▶ Exercise description
Your reply should be made up of every line in the records below that holds the string "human".

Stored items from a collection:
BEGIN

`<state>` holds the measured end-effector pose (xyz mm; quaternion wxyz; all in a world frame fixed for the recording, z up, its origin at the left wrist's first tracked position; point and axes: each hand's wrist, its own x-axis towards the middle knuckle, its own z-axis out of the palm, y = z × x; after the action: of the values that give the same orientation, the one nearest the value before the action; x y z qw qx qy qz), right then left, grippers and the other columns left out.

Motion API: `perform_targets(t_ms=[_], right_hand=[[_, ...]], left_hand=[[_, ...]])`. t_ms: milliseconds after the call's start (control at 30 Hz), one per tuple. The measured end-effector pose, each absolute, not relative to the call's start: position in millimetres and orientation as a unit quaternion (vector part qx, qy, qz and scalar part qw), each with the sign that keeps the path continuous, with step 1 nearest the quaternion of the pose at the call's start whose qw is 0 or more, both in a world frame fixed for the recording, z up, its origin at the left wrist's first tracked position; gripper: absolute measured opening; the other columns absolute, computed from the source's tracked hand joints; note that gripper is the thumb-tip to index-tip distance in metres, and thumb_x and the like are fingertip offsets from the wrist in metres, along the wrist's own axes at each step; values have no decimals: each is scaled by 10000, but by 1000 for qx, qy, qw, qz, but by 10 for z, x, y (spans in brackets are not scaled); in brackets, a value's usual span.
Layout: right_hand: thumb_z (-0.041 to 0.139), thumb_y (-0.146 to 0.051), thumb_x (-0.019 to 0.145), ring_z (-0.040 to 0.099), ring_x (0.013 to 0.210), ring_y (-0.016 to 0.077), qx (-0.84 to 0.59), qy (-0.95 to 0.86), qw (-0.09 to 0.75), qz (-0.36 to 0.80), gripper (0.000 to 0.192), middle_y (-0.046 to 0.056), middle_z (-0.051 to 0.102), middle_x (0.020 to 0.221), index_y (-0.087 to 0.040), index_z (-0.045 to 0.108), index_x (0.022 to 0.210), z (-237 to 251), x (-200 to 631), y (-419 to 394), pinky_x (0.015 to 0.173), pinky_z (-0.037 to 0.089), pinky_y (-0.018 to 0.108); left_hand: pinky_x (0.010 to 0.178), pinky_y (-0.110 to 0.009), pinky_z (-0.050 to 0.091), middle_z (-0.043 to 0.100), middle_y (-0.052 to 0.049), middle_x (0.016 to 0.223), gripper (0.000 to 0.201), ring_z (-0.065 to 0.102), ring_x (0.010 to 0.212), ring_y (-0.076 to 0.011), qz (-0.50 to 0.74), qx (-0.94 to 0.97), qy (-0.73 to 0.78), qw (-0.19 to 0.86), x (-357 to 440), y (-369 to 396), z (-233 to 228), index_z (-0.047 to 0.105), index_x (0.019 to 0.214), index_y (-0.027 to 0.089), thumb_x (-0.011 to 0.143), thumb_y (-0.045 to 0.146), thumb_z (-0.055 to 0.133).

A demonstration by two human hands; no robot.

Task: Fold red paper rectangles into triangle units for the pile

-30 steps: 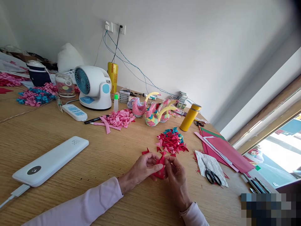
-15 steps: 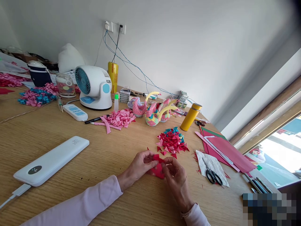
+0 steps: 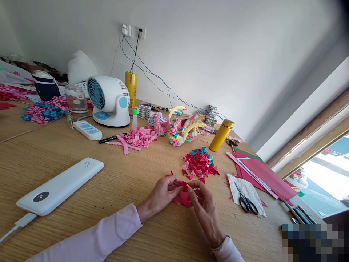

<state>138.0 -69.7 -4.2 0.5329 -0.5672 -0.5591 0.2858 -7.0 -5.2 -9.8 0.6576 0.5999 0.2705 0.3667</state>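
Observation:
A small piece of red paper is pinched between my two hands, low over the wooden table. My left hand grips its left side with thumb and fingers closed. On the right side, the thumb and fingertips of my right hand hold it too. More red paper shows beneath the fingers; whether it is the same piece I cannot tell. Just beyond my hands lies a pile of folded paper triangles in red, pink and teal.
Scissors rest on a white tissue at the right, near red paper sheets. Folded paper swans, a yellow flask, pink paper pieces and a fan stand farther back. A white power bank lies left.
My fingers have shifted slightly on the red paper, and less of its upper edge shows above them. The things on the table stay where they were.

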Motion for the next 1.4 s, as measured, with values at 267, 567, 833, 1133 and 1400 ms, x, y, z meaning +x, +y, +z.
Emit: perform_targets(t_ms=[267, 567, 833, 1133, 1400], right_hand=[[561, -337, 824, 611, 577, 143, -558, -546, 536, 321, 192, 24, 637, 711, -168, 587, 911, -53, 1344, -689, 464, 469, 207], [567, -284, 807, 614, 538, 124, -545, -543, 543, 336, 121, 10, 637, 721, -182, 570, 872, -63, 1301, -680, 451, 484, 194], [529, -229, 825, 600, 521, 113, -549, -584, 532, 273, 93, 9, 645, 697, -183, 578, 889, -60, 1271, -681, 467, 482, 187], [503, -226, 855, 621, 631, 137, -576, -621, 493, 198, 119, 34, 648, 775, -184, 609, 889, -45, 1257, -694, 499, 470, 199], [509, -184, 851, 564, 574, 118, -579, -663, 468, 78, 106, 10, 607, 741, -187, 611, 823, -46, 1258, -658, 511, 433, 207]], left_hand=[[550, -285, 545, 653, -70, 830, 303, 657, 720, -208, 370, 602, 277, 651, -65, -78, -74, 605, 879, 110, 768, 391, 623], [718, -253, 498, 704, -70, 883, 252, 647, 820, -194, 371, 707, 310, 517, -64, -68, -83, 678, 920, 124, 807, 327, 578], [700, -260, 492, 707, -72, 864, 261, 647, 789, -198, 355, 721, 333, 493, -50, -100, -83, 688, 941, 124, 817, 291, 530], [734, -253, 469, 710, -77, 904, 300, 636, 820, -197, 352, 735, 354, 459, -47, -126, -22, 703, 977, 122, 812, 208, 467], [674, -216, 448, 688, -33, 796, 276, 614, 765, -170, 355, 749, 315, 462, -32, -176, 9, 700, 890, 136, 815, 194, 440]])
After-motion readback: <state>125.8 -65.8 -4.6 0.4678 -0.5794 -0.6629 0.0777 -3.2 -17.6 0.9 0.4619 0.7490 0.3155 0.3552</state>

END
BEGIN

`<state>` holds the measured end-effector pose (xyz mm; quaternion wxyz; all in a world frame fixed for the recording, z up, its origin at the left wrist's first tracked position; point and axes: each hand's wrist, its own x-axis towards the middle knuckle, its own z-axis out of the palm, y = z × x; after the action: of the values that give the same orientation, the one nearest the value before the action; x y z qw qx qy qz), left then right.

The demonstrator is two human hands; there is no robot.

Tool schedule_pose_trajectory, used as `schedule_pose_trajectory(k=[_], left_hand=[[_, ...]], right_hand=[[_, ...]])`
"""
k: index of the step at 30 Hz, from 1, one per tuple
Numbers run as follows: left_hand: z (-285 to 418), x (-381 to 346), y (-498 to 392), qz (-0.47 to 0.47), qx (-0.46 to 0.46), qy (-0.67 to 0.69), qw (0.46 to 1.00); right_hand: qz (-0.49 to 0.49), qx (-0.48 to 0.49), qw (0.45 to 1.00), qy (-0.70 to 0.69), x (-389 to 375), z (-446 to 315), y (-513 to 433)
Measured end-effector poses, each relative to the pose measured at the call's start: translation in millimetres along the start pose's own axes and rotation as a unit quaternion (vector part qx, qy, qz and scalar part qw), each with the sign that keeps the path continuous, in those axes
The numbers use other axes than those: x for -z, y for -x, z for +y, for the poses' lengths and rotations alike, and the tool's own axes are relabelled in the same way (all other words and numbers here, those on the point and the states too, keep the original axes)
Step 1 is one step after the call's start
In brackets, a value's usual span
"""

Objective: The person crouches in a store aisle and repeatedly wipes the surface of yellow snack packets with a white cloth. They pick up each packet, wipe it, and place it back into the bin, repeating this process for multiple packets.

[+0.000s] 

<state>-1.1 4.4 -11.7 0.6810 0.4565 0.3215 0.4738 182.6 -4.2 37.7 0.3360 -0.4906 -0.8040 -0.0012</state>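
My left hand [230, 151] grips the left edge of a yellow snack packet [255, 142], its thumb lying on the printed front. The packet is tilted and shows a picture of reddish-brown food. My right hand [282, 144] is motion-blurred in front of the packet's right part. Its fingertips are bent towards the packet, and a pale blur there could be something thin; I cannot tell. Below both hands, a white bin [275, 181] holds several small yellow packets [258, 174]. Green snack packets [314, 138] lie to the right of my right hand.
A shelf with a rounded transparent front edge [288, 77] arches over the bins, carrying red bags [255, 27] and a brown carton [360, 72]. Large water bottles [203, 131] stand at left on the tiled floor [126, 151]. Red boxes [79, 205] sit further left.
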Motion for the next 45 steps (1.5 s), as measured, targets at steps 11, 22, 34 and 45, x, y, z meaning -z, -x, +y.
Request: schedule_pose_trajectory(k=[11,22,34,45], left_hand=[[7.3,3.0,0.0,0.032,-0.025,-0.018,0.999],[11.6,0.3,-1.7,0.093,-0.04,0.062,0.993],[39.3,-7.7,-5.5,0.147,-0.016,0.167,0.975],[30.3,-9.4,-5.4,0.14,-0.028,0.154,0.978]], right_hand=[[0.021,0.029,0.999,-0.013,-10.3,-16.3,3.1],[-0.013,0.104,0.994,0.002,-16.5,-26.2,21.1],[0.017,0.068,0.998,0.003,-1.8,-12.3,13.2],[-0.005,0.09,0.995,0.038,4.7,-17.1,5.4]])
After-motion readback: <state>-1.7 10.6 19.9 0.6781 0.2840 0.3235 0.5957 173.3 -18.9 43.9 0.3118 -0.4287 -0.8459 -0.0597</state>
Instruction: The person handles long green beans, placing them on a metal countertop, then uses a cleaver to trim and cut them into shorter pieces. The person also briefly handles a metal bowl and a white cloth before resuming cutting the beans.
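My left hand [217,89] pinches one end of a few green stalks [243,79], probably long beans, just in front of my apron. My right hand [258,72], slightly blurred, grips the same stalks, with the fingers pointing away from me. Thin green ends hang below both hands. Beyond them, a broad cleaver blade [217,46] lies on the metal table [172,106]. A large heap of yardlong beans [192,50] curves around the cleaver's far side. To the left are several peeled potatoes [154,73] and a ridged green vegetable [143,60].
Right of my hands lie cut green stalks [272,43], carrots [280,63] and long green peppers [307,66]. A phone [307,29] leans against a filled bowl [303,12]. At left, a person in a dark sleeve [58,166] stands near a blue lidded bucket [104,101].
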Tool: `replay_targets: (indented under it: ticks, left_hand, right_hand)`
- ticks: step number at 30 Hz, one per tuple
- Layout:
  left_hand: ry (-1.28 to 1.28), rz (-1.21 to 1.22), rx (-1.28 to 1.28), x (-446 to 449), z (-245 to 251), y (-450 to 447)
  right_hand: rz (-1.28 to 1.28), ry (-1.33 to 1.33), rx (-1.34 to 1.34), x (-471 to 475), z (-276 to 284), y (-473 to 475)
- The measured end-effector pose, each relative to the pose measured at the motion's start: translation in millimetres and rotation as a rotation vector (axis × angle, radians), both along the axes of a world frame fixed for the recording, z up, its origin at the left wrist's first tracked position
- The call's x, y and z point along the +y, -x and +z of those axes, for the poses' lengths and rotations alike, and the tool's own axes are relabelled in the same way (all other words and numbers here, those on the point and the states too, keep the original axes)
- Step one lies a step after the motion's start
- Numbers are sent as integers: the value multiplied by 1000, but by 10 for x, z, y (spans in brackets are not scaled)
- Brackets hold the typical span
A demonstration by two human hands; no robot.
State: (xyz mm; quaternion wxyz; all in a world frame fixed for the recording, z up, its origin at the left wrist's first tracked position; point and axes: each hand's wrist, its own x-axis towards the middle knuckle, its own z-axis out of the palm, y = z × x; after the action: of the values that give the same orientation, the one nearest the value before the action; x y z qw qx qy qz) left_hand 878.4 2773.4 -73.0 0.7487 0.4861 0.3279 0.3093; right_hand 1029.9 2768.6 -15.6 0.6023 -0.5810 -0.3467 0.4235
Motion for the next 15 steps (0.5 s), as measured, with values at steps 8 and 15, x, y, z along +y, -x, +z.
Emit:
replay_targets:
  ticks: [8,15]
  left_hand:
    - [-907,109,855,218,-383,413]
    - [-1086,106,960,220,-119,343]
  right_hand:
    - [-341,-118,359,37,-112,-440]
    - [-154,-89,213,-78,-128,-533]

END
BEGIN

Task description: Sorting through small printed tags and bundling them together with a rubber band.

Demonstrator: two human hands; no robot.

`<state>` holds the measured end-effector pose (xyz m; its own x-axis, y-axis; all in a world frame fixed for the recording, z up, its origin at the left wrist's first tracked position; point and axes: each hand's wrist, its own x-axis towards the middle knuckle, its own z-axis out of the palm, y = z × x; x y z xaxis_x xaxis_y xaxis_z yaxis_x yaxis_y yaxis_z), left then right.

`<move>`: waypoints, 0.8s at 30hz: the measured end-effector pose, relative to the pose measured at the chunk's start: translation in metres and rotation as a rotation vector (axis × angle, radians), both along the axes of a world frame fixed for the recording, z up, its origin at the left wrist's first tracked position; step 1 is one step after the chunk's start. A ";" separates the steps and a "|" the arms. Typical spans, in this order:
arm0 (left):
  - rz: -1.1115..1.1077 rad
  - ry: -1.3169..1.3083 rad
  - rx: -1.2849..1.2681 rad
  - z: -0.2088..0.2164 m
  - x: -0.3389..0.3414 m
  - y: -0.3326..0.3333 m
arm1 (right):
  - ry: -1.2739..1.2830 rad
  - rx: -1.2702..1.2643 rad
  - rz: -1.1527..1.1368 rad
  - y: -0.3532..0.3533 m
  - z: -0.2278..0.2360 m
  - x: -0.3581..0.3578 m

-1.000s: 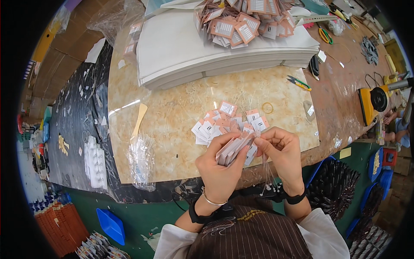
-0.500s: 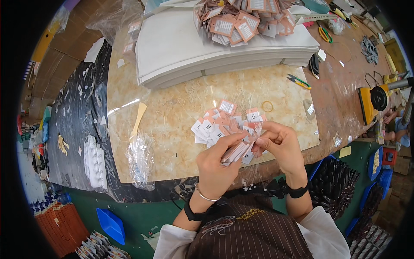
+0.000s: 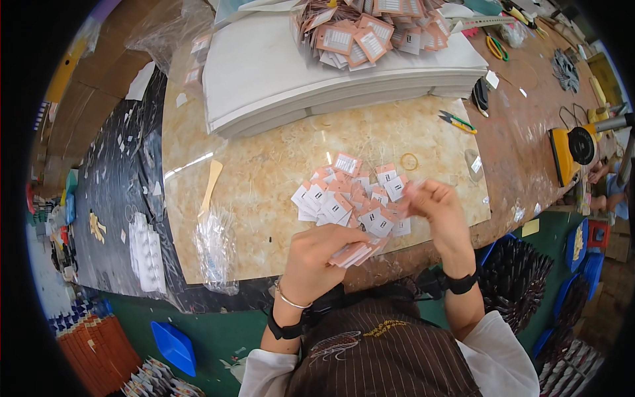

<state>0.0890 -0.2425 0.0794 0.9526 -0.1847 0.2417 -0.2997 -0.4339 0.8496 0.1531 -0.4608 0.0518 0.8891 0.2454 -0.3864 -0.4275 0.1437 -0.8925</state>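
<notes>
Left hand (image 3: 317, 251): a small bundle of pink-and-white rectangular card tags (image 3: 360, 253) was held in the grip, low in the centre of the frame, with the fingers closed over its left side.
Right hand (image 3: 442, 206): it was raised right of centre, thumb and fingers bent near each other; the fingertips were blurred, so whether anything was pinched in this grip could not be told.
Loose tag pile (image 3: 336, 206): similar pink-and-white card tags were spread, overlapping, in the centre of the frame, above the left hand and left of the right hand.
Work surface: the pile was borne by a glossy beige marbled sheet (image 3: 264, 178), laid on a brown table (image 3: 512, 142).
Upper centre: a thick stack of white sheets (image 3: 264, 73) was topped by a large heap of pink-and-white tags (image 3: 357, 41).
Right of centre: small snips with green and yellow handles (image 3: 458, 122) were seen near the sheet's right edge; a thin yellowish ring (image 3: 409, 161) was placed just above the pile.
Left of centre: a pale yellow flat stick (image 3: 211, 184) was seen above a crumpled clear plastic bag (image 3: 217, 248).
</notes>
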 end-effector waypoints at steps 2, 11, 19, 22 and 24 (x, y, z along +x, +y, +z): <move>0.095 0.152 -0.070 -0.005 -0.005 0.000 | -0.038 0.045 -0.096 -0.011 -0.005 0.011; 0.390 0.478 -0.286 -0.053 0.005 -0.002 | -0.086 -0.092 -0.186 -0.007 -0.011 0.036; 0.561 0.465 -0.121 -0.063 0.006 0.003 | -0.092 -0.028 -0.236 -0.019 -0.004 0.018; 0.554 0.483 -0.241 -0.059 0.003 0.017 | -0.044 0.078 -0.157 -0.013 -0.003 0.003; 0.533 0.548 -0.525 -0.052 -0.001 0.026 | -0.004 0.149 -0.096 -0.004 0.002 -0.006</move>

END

▶ Expected answer
A demonstration by two human hands; no robot.
The demonstrator is two human hands; there is no robot.
A demonstration by two human hands; no robot.
Demonstrator: two human hands; no robot.

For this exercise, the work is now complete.